Although Cotton made his maiden speech on the Senate floor on Monday, he has shown his colors early, passionately criticizing administration officials who testified before one of the three committees he sits on – and always displaying extremely hawkish foreign policy views that previously were matched only by Sen. John McCain (R-Ariz.).

Elliott Abrams, senior fellow for Middle Eastern studies at the Council on Foreign Relations and who previously held high level foreign policy positions in the administrations of presidents Ronald Reagan and George W. Bush, is among observers who interpreted the controversy over Cotton’s letter as a promising sign.

“If you look at Tom Cotton and you look at some of the others, you really have a new generation of Republican leadership and they’re veterans,” said Abrams. “I’m a great fan of Tom Cotton. I think, first of all, he’s very smart and he knows a great deal about foreign policy. He has a terrific academic record and a terrific military record….”

The tall, lanky Cotton, is native of Dardanelle, Ark., population 5,000, and he looks more like a farm-raised high school track athlete than a sitting senator. At 37, he is the Senate’s youngest member. But that belies an elite academic pedigree: undergraduate and law degrees from Harvard University. His military credentials are just as impressive, serving in Iraq and Afghanistan as part of the Army’s 101st Airborne Division – one of the Army’s most decorated divisions – and receiving a bronze star for his service before he was honorably discharged.

After serving a single term in the House of Representatives, Cotton took advantage of last year’s favorable GOP headwind, and he took on incumbent Sen. Mark Pryor (D) in November.

Pryor sensed his weakness as a Democrat in a state quickly turning to favor Republicans and enlisted the help of a former Arkansas governor – former President Bill Clinton – in campaigning.

The face-off between Cotton and Pryor became one of the hottest contests in the country. Both candidates raised and spent astronomical sums of cash, which came mostly through large donors from outside their state.
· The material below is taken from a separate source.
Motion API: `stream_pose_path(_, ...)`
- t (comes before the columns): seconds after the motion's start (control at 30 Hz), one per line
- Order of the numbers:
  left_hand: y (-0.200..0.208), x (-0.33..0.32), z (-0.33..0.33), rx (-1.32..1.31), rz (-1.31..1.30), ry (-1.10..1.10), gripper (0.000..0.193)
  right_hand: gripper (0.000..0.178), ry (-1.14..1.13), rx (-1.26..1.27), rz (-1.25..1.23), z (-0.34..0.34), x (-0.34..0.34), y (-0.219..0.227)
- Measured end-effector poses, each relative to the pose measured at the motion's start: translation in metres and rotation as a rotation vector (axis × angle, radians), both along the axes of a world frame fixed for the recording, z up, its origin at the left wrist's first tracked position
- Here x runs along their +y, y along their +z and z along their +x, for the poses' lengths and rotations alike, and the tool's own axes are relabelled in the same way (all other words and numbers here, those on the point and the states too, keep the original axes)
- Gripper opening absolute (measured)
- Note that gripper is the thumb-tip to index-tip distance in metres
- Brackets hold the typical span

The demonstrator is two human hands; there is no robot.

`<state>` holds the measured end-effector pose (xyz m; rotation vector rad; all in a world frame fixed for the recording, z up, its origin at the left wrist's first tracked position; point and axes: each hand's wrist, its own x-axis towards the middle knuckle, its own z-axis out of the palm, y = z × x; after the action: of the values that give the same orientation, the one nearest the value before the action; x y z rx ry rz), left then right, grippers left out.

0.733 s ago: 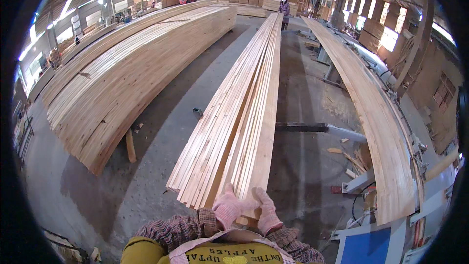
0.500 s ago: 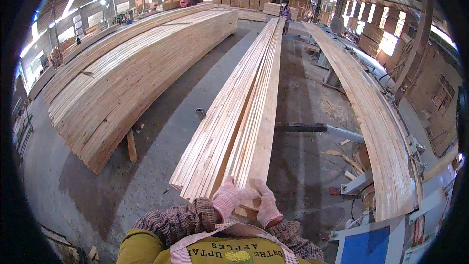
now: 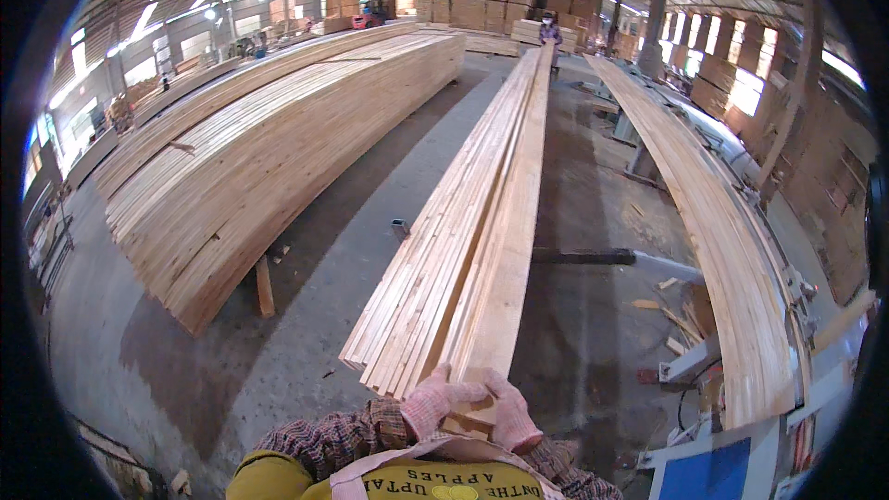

Pryor, who ran unopposed six years earlier, raised $12.5 million and spent $14.6 million in the race – three times as much as when he defeated an incumbent in 2002. But despite cash and Clinton, he lost.

Cotton’s fundraising was likewise impressive: He raised and spent about $13.9 million. His list of donors included political superstars like Weekly Standard editor-in-chief and political pundit Bill Kristol; mega-donor Sheldon Adelson; hedge fund manager Paul Singer; President George W. and Laura Bush; David and Charles Koch – better known collectively as the Koch Brothers; and Abrams.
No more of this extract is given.